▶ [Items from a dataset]
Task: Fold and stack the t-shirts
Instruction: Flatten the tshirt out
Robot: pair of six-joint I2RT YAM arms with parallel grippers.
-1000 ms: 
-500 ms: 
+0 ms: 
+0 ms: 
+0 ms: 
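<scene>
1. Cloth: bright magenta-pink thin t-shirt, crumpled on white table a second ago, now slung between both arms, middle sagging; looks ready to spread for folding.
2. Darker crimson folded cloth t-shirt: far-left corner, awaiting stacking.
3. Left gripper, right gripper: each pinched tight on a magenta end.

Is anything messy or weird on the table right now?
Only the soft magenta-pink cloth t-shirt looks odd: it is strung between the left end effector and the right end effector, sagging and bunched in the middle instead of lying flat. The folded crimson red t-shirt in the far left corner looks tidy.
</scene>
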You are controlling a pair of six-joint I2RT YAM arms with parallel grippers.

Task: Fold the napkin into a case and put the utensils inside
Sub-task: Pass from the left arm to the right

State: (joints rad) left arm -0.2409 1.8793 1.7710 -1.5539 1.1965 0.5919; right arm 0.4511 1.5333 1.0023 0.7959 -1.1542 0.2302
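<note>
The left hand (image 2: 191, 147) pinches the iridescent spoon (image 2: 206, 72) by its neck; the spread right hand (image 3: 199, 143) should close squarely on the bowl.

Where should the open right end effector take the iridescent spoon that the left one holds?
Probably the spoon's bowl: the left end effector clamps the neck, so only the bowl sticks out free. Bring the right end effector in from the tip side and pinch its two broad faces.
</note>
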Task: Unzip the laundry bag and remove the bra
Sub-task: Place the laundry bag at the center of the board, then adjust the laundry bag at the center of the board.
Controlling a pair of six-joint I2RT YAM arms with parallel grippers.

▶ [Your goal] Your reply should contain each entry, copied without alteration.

▶ [Result below]
Task: Fold and stack the t-shirts
Instruction: Flatten the tshirt out
Robot: pair of six-joint I2RT YAM arms with parallel grippers.
-1000 ms: 
-500 ms: 
+0 ms: 
+0 ms: 
+0 ms: 
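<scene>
1. Cloth: bright magenta-pink thin t-shirt, crumpled on white table a second ago, now slung between both arms, middle sagging; looks ready to spread for folding.
2. Darker crimson folded cloth t-shirt: far-left corner, awaiting stacking.
3. Left gripper, right gripper: each pinched tight on a magenta end.

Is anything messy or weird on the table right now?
Only the soft magenta-pink cloth t-shirt looks odd: it is strung between the left end effector and the right end effector, sagging and bunched in the middle instead of lying flat. The folded crimson red t-shirt in the far left corner looks tidy.
</scene>
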You are controlling a pair of six-joint I2RT YAM arms with parallel grippers.

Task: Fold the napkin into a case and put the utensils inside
Sub-task: Pass from the left arm to the right

State: (joints rad) left arm -0.2409 1.8793 1.7710 -1.5539 1.1965 0.5919; right arm 0.4511 1.5333 1.0023 0.7959 -1.1542 0.2302
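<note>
The left hand (image 2: 191, 147) pinches the iridescent spoon (image 2: 206, 72) by its neck; the spread right hand (image 3: 199, 143) should close squarely on the bowl.

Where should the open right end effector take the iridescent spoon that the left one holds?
Probably the spoon's bowl: the left end effector clamps the neck, so only the bowl sticks out free. Bring the right end effector in from the tip side and pinch its two broad faces.
</note>
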Task: Unzip the laundry bag and remove the bra
Sub-task: Place the laundry bag at the center of the board, then adjust the laundry bag at the center of the board.
Controlling a pair of six-joint I2RT YAM arms with parallel grippers.

What the exercise required is now complete.